» Problem statement
Transcribe each record precisely; images stay out.

» Record set
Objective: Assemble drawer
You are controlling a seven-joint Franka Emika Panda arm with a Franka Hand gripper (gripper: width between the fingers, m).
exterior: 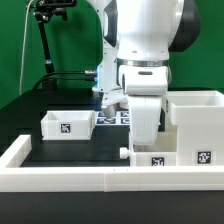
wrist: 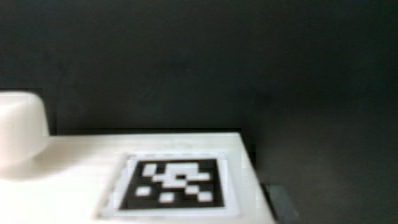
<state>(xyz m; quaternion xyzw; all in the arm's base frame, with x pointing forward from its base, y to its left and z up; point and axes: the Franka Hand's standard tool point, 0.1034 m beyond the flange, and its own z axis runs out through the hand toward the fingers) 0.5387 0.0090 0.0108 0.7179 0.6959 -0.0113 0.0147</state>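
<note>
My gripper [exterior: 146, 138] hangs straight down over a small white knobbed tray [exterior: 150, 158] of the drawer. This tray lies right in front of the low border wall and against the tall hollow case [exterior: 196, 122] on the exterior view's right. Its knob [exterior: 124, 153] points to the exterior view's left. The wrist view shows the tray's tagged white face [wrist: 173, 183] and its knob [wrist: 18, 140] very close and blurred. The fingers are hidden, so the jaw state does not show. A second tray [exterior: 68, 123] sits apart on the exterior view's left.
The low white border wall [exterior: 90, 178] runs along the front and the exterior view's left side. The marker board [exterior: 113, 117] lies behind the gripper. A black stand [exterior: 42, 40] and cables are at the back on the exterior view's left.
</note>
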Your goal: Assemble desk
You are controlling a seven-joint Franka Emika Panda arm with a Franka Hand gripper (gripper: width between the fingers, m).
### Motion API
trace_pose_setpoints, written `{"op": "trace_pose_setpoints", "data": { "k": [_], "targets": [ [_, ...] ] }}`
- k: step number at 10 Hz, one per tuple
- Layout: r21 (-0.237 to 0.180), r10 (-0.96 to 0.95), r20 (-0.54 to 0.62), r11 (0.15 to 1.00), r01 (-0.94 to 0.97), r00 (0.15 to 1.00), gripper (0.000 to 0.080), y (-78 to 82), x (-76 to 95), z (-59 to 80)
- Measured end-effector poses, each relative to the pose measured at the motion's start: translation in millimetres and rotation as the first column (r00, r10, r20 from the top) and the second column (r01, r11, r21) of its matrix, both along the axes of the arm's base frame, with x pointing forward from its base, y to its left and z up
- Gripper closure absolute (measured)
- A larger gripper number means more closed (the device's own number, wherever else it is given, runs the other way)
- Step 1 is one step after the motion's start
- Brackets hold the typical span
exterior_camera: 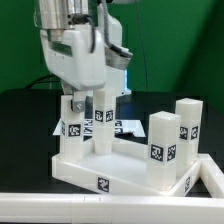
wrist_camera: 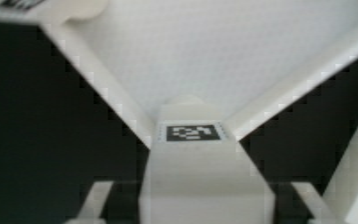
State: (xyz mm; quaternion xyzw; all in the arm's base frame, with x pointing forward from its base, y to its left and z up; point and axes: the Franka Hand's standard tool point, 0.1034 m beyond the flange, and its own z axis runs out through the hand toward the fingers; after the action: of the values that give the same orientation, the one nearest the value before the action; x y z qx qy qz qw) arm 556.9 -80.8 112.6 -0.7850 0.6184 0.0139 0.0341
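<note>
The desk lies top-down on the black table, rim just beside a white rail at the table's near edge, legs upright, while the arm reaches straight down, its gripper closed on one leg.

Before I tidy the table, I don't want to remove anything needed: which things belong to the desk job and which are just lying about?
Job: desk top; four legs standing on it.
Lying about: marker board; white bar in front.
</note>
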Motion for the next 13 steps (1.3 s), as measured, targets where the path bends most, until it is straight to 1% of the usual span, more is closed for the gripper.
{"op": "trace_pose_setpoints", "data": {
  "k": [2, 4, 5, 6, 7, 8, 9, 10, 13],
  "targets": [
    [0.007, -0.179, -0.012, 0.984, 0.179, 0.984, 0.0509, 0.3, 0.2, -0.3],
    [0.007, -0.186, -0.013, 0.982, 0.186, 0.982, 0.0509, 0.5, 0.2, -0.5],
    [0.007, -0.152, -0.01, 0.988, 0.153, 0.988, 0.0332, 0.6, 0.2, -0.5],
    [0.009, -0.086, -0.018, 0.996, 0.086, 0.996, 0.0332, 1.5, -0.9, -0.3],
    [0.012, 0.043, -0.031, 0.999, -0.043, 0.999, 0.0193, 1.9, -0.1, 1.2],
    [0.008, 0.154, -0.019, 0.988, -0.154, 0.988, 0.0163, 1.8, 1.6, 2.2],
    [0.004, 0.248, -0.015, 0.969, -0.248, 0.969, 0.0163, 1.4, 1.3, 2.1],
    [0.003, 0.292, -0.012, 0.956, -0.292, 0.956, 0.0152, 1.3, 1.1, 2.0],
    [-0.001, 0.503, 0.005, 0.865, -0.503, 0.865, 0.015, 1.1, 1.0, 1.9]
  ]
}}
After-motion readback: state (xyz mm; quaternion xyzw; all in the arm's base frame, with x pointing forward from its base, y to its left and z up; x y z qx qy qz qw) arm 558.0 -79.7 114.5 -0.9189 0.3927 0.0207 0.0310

» Solved problem
Objective: Assemble drawer
You are controlling a seven-joint Franka Emika Panda arm with a Franka Hand gripper (gripper: width between the fingers, m).
exterior: 
wrist: 
<state>(xyz m; quaternion xyzw; all in the arm's base frame, with x pointing forward from its base, y to its left and z up; point and axes: the Franka Hand's standard tool point, 0.1034 m beyond the flange, and its own z axis runs out through the hand toward the fingers) 0.5387 0.0090 0.0108 0.7179 0.6959 -0.0113 0.0147</state>
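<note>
My gripper [exterior: 146, 138] hangs straight down over a small white knobbed tray [exterior: 150, 158] of the drawer. This tray lies right in front of the low border wall and against the tall hollow case [exterior: 196, 122] on the exterior view's right. Its knob [exterior: 124, 153] points to the exterior view's left. The wrist view shows the tray's tagged white face [wrist: 173, 183] and its knob [wrist: 18, 140] very close and blurred. The fingers are hidden, so the jaw state does not show. A second tray [exterior: 68, 123] sits apart on the exterior view's left.
The low white border wall [exterior: 90, 178] runs along the front and the exterior view's left side. The marker board [exterior: 113, 117] lies behind the gripper. A black stand [exterior: 42, 40] and cables are at the back on the exterior view's left.
</note>
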Your goal: Assemble desk
You are controlling a seven-joint Franka Emika Panda arm with a Franka Hand gripper (gripper: width between the fingers, m).
### Motion API
trace_pose_setpoints, written `{"op": "trace_pose_setpoints", "data": { "k": [_], "targets": [ [_, ...] ] }}`
- k: step number at 10 Hz, one per tuple
- Layout: r21 (-0.237 to 0.180), r10 (-0.96 to 0.95), r20 (-0.54 to 0.62), r11 (0.15 to 1.00), r01 (-0.94 to 0.97), r00 (0.15 to 1.00), gripper (0.000 to 0.080), y (-78 to 82), x (-76 to 95), z (-59 to 80)
- Measured end-effector poses, each relative to the pose measured at the motion's start: translation in millimetres and rotation as the first column (r00, r10, r20 from the top) and the second column (r01, r11, r21) of its matrix, both along the axes of the arm's base frame, with x pointing forward from its base, y to its left and z up
- Gripper closure absolute (measured)
- A larger gripper number means more closed (the device's own number, wherever else it is given, runs the other way)
- Step 1 is one step after the motion's start
- Brackets hold the typical span
exterior_camera: 
wrist_camera: 
State: (xyz mm; quaternion xyzw; all in the arm's base frame, with x pointing forward from its base, y to its left and z up; point and axes: the Franka Hand's standard tool point, 0.1034 m beyond the flange, and its own z axis runs out through the hand toward the fingers; after the action: of the values that give the same orientation, the one nearest the value before the action; x y z qx qy qz qw) arm 556.9 -80.8 112.6 -0.7850 0.6184 0.0139 0.0341
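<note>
The desk lies top-down on the black table, rim just beside a white rail at the table's near edge, legs upright, while the arm reaches straight down, its gripper closed on one leg.

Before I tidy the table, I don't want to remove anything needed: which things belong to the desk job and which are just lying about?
Job: desk top; four legs standing on it.
Lying about: marker board; white bar in front.
</note>
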Motion for the next 13 steps (1.3 s), as measured, targets where the path bends most, until it is straight to 1% of the usual span, more is closed for the gripper.
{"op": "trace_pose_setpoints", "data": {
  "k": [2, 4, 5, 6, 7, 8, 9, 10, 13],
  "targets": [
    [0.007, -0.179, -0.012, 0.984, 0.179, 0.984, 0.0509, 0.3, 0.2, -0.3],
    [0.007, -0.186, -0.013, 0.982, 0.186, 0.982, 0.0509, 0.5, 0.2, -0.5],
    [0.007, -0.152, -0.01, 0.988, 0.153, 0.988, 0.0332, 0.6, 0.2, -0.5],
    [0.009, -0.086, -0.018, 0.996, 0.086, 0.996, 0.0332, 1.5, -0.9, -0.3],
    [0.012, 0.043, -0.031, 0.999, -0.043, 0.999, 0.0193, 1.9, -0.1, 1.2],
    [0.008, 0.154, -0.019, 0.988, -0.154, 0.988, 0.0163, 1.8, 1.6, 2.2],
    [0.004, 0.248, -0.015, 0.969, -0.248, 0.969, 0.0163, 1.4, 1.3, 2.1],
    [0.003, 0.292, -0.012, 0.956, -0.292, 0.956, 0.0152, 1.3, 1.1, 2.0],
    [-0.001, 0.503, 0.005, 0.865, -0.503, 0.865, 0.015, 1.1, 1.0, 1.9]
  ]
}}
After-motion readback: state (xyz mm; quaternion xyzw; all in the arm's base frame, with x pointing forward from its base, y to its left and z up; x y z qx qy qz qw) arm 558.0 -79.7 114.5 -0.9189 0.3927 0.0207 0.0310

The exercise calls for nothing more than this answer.